By Travis Horton
Positioned on the north side of campus sits the old president’s house, now named the Hankey Center. This research center houses Wilson’s archives, the Hunnicutt Classics Gallery, and currently the new exhibit: “Trailblazers and Innovators: Portraits of Educated Women.”
Amy Ensley, Director of the Hankey Center, kicked off Women’s History month by unveiling the new exhibit focusing on Wilson’s alumnae who were pioneers in many different fields including the military, education, health, and various other careers. The archives contain many collections on individual alumnae; narrowing down those who made the exhibit took much research on Ensley’s behalf.
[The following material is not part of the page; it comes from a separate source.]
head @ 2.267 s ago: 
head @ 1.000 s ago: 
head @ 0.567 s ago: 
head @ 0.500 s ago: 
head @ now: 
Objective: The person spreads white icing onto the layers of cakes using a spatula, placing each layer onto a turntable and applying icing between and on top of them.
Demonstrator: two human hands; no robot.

“We are often asked who are Wilson’s notable alumnae, and while few are ‘household names’, many were pioneers within their fields,” states Ensley. “Dr. Bethel Harris Fleming established the first medical facility in Kathmandu, Nepal. Hannah Patterson, for whom Patterson Lounge in Laird Hall is named, was on the executive board of the National American Women’s Suffrage Association, and then Judy Gallo Walborn participated in lunch counter sit-ins in Atlanta during the height of the Civil Rights Movement. She continued to be involved in civil rights and peace movements throughout her life. Many Wilson alumnae earned PhD’s in a variety of fields and became professors themselves.”
Each panel in the exhibit is dedicated to a selected career with quotations, photos, and a brief history of the impact made by the alumnae. Ensley states, “Roughly 55 alumnae are highlighted in the exhibit – representing only a small fraction of the thousands of interesting and successful women who graduated from Wilson. It was difficult to narrow down the field, but having photographs and letters in the archives collection helped in the selection process by making the stories more impactful.”
Ensley manages to take this abundant information and make it accessible to the student body and community alike through this exhibit. One of the most intriguing panels Ensley has constructed contains graphs and charts that depict patterns and trends of Wilson College alumnae while they attended the college and after graduation. The exhibit is planned to stay open for the rest of the semester and is a must see!